READ MORE ON » global warming | Climate Change
YOKOHAMA, JAPAN: Challenges such as extreme weather, rising seas and worsening scarcity of drinking water are forcing many Asian governments to confront the changes being wrought by a warming planet even as some point to rich western nations as major culprits. 

Millions of people in the region have already been displaced by floods and droughts thought related to global warming, a United Nations scientific panel said in a report meant to guide policymakers and form the foundation for a new climate treaty due next year. 

Experts say Asia and the South Pacific, home to 4.3 billion people or 60 percent of all humankind, faces rising risks from climate change that threaten food security, public health and social order. 

Scientists who back the Intergovernmental Panel on Climate Change say there is overwhelming evidence that carbon emissions from industrialization and energy-intensive modern lifestyles have driven an increase in the world's average temperature over the past century.

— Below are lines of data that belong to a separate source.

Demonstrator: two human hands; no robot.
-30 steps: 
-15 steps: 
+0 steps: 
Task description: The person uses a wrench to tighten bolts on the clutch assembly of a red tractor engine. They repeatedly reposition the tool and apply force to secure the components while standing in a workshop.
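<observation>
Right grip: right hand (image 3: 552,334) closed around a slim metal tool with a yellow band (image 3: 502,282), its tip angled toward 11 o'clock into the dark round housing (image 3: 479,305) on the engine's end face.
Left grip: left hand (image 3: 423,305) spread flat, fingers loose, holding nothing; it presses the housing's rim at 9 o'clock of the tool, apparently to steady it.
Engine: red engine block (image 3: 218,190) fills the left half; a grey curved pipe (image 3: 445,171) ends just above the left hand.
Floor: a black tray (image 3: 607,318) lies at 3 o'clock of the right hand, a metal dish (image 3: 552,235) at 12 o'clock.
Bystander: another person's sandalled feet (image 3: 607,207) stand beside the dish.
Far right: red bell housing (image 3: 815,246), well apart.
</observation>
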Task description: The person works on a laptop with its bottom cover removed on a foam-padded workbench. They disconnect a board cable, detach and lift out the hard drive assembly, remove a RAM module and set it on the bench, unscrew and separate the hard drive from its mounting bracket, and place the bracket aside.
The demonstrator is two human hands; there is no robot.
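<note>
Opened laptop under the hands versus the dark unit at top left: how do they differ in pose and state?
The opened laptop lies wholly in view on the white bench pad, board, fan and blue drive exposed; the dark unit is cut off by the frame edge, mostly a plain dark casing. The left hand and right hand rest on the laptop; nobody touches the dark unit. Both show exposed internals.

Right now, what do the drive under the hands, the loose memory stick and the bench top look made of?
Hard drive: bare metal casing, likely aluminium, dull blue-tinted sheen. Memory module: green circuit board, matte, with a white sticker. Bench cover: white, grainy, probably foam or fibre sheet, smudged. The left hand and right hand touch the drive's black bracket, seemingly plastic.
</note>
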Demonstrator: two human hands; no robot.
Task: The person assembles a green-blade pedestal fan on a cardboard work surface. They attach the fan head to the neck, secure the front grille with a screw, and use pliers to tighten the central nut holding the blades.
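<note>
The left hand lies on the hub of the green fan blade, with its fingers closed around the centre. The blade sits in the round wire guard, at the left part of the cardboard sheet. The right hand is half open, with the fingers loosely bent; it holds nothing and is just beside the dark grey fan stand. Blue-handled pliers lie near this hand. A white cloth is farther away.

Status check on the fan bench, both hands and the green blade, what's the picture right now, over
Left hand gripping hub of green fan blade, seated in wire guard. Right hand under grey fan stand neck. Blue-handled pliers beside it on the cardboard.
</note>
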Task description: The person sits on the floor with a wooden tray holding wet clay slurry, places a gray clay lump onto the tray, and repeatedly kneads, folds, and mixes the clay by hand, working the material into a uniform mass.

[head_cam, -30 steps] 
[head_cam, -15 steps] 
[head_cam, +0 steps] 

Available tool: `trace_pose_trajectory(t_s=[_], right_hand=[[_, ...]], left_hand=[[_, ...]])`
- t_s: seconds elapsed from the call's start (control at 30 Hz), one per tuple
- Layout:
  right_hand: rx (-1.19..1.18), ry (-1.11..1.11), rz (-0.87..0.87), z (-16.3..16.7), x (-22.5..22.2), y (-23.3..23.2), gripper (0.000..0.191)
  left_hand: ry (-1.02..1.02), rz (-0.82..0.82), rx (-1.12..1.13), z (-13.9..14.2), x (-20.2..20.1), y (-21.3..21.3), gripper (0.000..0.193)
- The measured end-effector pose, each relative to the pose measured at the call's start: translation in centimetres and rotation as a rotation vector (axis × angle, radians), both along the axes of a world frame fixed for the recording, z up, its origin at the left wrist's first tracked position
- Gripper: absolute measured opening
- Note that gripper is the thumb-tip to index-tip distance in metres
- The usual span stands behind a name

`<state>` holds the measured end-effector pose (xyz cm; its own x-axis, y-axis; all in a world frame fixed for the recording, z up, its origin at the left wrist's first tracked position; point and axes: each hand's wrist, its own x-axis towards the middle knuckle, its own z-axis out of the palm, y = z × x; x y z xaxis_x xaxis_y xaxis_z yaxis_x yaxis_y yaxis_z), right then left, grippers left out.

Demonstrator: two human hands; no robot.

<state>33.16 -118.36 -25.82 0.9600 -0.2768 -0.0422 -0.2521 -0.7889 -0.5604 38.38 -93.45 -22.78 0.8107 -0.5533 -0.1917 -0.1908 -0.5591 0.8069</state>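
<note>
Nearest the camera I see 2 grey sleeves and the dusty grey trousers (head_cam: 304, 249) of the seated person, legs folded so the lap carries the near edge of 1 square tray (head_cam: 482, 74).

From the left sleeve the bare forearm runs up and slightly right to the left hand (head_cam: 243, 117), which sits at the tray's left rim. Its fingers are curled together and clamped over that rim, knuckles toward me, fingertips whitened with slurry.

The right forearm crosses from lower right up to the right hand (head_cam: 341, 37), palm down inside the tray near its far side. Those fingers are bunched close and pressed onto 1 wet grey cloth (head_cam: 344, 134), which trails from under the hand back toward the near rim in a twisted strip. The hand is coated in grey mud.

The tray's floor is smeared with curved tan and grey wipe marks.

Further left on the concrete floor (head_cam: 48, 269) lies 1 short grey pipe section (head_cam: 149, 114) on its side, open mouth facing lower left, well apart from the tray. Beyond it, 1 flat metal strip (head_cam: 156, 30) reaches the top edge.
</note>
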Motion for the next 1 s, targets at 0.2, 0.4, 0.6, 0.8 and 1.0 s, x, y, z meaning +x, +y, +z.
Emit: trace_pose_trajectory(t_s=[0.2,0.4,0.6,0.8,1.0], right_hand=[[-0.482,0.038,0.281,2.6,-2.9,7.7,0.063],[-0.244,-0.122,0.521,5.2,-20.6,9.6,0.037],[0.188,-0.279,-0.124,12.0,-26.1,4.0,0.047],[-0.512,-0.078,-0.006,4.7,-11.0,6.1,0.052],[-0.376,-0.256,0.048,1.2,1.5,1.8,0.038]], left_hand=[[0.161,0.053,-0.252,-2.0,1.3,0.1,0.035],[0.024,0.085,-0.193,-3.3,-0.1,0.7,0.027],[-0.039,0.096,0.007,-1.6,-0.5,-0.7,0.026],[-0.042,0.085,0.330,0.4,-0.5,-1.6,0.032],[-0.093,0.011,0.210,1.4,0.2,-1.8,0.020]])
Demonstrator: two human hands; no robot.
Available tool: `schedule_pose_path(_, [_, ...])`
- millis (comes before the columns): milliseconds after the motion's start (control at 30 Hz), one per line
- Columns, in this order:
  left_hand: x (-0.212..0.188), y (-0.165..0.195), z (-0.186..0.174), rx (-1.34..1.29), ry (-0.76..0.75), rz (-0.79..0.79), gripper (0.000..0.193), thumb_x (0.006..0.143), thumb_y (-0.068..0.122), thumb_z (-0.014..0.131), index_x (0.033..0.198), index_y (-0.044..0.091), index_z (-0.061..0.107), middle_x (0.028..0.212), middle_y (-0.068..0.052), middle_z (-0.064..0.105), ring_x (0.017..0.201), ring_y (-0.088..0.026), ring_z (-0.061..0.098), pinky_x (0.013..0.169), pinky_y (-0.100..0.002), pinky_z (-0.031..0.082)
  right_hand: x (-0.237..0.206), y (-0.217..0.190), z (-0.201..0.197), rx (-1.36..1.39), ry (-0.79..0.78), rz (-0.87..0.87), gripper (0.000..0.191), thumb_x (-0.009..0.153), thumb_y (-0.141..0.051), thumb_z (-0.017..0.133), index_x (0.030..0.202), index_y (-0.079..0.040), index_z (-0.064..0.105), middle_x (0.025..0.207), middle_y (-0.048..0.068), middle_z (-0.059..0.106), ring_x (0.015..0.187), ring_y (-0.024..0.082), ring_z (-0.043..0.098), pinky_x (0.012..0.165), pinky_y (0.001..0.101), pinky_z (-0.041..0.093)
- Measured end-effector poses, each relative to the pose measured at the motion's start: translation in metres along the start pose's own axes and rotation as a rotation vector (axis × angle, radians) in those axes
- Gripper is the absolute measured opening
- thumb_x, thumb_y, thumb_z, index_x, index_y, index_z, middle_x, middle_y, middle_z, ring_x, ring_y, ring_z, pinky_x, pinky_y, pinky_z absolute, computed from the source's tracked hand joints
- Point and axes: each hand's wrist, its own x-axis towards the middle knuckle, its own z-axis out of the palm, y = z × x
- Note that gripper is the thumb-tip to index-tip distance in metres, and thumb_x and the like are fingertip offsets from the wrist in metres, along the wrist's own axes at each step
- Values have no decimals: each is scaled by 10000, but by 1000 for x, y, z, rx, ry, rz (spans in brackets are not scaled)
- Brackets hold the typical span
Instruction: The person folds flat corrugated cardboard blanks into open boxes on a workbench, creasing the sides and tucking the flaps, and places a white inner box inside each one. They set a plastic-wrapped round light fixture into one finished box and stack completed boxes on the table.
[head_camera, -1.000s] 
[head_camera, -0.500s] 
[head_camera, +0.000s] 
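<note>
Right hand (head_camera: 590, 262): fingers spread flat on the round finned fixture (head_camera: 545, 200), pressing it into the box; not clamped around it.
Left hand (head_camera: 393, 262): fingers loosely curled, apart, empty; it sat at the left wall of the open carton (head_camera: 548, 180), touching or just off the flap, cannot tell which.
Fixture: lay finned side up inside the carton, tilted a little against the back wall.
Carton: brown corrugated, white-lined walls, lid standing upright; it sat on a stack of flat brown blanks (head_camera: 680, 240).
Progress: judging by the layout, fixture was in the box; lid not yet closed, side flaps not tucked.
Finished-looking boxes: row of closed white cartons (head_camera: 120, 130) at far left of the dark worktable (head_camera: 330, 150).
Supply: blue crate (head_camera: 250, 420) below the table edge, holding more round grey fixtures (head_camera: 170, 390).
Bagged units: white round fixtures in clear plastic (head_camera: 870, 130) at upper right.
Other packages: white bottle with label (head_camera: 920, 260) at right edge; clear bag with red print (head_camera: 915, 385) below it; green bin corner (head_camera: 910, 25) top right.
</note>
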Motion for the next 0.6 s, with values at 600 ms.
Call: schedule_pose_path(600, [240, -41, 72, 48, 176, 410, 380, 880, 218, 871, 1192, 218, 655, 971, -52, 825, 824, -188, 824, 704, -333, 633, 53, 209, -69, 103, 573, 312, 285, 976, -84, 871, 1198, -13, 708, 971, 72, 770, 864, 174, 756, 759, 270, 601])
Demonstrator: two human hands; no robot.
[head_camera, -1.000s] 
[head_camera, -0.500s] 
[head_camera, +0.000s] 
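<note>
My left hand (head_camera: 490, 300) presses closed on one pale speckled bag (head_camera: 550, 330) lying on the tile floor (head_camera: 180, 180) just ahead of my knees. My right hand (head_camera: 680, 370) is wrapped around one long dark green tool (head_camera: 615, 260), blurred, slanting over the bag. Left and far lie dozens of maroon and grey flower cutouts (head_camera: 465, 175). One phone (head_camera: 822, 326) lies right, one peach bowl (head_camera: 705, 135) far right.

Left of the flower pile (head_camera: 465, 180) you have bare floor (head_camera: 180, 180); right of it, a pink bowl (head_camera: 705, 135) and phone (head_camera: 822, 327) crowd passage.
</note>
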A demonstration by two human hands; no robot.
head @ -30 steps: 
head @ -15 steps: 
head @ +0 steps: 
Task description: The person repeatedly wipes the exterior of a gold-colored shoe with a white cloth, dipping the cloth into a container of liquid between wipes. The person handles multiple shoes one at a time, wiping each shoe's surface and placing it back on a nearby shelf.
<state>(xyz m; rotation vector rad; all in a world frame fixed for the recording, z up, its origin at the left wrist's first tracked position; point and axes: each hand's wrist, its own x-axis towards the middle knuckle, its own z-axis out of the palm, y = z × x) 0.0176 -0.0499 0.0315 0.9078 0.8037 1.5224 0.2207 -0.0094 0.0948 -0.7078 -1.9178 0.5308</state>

Failed global efforts to significantly reduce emissions means that nations are now focusing efforts on adapting to a hotter earth. 

Just as colonialism determined much of Asia's past, adapting to profound disruptions from climate change will determine the region's future, said Rajendra Kuma Pachauri, a co-chairman of the climate panel who has spent the past 26 years working on the issue. 

"We have no choice but to start mitigating for climate change today," he said. 

Asia's growing economic importance and rapidly urbanizing populations will give it a pivotal role in humanity's handling of climate change, said Saleemul Huq, director of the International Centre for Climate Change and Development at the Independent University in Bangladesh. 

"It's where the population is, it's where the young population is, it's where the growth dynamism will occur in the next few decades," Huq said after the IPCC met in Yokohama to endorse a summary of a 32-volume report.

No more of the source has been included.